**ACTION ITEM:**
In the listing, determine how many lines contain "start". The reply is that number alone.

**COLLECTED MATERIAL:**

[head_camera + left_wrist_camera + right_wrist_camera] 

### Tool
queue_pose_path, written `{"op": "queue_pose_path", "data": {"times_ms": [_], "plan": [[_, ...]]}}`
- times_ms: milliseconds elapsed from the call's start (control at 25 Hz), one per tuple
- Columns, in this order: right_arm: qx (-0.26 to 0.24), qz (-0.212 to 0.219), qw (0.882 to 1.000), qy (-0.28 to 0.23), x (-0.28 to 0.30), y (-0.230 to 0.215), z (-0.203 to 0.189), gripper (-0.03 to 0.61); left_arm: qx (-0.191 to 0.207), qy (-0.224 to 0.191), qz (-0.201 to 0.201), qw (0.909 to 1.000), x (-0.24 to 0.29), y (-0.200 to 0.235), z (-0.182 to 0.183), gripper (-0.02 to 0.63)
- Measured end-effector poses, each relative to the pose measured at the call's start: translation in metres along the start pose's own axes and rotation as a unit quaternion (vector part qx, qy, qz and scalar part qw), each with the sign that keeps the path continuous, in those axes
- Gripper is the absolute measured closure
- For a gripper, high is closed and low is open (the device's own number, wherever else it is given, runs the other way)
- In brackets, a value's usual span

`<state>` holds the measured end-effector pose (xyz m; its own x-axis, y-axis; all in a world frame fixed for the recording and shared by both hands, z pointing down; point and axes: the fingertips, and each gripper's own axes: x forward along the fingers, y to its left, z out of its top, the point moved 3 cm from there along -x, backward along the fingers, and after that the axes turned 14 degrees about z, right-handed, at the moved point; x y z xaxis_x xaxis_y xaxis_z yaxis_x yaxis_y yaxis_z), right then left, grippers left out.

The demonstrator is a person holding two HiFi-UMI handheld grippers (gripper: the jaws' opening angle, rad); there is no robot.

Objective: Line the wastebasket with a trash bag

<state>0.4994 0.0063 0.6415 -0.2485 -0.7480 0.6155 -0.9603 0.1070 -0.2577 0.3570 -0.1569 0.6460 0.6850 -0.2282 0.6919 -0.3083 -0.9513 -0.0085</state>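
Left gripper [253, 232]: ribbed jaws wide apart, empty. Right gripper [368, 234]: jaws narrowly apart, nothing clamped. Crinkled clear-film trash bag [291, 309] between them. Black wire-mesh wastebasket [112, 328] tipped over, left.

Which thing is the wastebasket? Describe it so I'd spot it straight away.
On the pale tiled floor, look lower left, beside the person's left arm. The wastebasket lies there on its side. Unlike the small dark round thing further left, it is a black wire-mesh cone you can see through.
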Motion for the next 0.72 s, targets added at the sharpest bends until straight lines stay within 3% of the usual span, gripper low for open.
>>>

**EXERCISE ANSWER:**
2